[Stored data]

=-=-=

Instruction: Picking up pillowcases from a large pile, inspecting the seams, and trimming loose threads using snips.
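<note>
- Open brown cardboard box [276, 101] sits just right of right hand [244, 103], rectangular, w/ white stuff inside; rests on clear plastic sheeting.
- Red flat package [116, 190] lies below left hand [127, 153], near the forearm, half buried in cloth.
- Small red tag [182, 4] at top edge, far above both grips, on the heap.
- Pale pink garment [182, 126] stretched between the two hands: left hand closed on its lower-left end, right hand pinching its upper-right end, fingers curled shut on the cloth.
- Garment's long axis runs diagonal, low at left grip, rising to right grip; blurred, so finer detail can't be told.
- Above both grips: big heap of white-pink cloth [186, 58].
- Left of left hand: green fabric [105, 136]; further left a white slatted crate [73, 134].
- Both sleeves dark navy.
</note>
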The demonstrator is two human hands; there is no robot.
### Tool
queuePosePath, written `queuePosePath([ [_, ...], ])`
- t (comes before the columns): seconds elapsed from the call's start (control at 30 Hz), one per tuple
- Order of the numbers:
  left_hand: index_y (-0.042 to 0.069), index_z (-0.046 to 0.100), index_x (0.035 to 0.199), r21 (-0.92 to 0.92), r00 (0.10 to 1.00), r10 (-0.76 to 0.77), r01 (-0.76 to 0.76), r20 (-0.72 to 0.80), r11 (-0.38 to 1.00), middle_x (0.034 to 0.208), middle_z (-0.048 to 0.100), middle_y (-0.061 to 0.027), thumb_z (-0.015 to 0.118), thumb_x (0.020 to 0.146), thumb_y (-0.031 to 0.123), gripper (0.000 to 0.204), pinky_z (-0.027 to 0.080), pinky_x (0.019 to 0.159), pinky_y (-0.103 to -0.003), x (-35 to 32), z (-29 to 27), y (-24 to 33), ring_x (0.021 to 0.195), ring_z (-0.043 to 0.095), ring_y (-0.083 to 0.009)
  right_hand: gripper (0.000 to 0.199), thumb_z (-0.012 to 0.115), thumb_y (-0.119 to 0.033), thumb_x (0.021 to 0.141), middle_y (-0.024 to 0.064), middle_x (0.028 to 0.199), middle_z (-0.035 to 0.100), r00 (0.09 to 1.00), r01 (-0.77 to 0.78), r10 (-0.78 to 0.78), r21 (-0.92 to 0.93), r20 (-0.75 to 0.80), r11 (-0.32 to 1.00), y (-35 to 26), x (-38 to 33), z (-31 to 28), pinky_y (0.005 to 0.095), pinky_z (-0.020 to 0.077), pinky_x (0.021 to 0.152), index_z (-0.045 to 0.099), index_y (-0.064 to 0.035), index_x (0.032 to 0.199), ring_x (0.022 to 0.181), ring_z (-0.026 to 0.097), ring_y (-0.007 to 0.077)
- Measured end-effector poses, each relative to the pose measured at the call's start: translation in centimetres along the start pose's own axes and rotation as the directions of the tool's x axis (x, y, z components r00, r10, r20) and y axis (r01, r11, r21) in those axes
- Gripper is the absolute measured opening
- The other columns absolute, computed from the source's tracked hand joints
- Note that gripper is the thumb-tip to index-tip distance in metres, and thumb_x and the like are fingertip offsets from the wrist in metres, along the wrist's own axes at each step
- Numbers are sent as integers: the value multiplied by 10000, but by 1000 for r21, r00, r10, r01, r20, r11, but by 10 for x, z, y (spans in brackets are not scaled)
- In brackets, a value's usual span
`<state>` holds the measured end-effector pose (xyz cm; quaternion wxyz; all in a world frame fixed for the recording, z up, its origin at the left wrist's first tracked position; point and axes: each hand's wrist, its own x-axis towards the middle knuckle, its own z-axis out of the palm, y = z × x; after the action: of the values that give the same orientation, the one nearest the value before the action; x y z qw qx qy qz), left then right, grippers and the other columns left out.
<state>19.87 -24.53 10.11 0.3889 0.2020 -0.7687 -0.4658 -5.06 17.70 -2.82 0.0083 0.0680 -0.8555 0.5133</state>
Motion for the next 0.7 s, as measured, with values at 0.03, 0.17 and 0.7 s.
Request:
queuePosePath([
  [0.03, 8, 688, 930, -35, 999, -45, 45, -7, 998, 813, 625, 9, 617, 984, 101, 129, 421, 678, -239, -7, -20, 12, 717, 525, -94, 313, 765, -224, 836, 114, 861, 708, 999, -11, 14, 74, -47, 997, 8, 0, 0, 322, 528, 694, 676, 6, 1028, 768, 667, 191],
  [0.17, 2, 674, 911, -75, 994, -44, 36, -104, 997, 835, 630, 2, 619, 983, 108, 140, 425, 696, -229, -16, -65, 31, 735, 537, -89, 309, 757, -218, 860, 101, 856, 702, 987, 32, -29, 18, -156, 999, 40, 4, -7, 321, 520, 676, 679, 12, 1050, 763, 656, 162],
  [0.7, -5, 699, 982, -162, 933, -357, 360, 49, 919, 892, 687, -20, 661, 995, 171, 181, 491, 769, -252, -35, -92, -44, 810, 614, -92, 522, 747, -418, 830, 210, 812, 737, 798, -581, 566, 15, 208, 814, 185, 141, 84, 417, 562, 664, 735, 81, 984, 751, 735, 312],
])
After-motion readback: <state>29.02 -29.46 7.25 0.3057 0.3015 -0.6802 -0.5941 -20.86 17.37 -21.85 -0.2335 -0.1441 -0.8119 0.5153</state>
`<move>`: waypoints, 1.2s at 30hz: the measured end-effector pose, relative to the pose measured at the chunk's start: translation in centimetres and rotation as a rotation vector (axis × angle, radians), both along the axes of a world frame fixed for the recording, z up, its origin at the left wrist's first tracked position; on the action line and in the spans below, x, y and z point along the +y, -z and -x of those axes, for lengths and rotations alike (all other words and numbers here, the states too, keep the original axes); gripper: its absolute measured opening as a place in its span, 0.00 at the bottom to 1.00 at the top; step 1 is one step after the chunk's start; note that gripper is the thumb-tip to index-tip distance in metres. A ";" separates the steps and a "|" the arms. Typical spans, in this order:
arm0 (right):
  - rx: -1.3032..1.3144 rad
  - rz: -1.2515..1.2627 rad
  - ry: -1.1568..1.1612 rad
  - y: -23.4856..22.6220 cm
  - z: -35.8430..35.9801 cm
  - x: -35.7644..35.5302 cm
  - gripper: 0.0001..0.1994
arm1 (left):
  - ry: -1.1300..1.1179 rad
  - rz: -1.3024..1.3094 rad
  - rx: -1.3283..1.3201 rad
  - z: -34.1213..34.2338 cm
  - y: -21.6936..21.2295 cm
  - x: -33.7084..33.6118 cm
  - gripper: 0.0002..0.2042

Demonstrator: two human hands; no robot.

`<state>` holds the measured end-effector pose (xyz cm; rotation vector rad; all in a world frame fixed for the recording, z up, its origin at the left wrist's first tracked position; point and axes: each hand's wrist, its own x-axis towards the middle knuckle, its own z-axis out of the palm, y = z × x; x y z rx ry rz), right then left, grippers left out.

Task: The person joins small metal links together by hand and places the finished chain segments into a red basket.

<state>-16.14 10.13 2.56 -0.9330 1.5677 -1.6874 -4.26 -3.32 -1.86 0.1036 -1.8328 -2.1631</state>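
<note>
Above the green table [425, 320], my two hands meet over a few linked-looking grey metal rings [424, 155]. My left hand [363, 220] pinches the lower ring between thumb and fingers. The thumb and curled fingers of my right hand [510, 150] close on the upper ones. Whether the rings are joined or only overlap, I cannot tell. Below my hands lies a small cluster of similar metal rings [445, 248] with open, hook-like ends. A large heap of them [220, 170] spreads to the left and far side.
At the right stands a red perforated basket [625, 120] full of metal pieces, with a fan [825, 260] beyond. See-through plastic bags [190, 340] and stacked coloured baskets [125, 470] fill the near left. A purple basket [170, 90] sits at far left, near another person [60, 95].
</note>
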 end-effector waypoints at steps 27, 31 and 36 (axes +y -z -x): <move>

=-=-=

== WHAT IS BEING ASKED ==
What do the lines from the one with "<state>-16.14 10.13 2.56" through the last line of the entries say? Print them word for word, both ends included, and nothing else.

== WRITTEN ANSWER ==
<state>-16.14 10.13 2.56 -0.9330 1.5677 -1.6874 -4.26 -3.32 -1.86 0.1036 -1.8328 -2.1631</state>
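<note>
Above the green table [425, 320], my two hands meet over a few linked-looking grey metal rings [424, 155]. My left hand [363, 220] pinches the lower ring between thumb and fingers. The thumb and curled fingers of my right hand [510, 150] close on the upper ones. Whether the rings are joined or only overlap, I cannot tell. Below my hands lies a small cluster of similar metal rings [445, 248] with open, hook-like ends. A large heap of them [220, 170] spreads to the left and far side.
At the right stands a red perforated basket [625, 120] full of metal pieces, with a fan [825, 260] beyond. See-through plastic bags [190, 340] and stacked coloured baskets [125, 470] fill the near left. A purple basket [170, 90] sits at far left, near another person [60, 95].
</note>
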 end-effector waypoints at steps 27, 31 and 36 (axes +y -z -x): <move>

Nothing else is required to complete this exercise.